Top of Dataset content
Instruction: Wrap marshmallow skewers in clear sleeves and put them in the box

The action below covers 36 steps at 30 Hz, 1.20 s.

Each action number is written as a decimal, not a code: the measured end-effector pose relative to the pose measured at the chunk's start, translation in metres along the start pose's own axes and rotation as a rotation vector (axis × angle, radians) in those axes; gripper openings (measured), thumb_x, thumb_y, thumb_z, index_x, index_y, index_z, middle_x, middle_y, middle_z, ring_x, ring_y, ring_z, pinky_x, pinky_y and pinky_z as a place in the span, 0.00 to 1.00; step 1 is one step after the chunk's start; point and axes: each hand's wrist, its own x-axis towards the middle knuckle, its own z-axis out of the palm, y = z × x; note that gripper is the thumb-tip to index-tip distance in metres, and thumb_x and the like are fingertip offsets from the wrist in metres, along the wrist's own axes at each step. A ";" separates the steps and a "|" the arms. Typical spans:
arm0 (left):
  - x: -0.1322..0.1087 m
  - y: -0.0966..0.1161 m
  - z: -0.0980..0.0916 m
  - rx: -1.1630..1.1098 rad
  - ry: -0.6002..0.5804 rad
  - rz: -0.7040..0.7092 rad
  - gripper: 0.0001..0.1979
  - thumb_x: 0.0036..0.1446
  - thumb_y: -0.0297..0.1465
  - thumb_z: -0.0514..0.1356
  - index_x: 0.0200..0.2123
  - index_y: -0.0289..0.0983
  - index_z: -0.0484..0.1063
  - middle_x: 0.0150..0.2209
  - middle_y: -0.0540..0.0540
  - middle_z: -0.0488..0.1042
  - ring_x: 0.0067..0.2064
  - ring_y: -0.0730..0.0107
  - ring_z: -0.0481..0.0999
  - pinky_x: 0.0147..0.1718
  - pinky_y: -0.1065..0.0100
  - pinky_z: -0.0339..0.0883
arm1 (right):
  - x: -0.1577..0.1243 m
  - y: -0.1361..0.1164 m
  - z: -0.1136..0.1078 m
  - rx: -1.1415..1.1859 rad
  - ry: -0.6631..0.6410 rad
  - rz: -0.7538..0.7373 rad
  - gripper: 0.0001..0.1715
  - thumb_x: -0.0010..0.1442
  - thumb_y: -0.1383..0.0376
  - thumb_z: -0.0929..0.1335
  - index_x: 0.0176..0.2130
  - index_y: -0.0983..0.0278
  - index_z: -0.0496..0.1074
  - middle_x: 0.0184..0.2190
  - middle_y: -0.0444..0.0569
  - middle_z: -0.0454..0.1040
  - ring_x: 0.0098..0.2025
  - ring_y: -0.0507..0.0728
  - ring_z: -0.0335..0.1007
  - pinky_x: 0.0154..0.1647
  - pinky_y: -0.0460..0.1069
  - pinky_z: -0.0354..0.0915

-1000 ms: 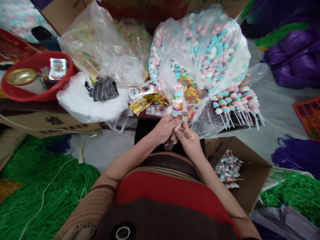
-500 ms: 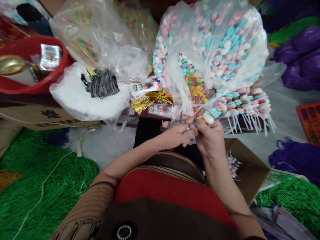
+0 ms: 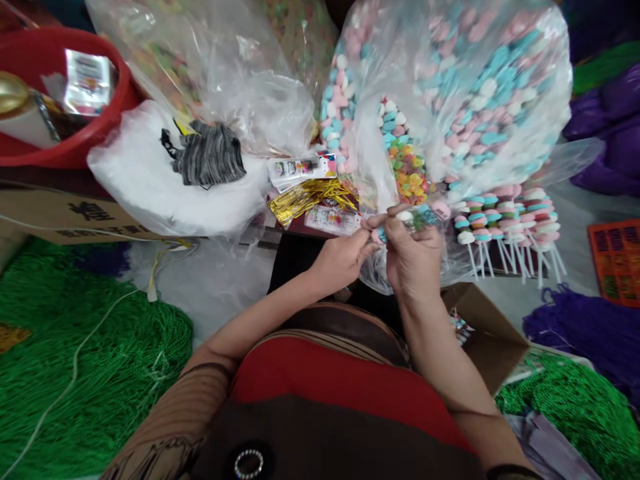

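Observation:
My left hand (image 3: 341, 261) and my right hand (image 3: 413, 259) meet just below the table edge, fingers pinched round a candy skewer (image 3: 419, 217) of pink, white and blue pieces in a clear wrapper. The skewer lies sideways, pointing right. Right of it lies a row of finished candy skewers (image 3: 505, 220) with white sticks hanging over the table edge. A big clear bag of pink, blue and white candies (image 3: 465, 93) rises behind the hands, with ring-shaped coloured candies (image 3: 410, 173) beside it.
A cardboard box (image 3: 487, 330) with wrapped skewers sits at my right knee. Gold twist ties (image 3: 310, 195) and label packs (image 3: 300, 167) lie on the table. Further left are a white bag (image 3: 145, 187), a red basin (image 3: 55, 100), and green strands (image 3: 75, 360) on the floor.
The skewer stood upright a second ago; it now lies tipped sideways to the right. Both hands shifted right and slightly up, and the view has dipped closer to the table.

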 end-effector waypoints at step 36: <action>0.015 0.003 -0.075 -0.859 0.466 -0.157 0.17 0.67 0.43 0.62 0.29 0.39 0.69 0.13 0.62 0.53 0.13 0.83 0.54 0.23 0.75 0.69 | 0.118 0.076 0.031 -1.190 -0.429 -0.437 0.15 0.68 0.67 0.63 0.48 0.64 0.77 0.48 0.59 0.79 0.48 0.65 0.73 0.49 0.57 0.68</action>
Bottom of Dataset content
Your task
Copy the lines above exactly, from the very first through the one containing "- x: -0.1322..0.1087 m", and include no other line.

Answer to the problem
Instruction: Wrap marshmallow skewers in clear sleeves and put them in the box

The action below covers 36 steps at 30 Hz, 1.20 s.

Each action number is written as a decimal, not a code: the measured end-effector pose relative to the pose measured at the chunk's start, translation in metres along the start pose's own axes and rotation as a rotation vector (axis × angle, radians) in those axes; gripper openings (measured), thumb_x, thumb_y, thumb_z, index_x, index_y, index_z, middle_x, middle_y, middle_z, ring_x, ring_y, ring_z, pinky_x, pinky_y and pinky_z as a place in the span, 0.00 to 1.00; step 1 is one step after the chunk's start; point and axes: each hand's wrist, its own x-axis towards the middle knuckle, its own z-axis out of the palm, y = z × x; note that gripper is the thumb-tip to index-tip distance in metres, and thumb_x and the like are fingertip offsets from the wrist in metres, along the wrist's own axes at each step. A ";" separates the steps and a "|" the arms. Typical spans:
arm0 (left):
  - x: -0.1322..0.1087 m

This finishes the output.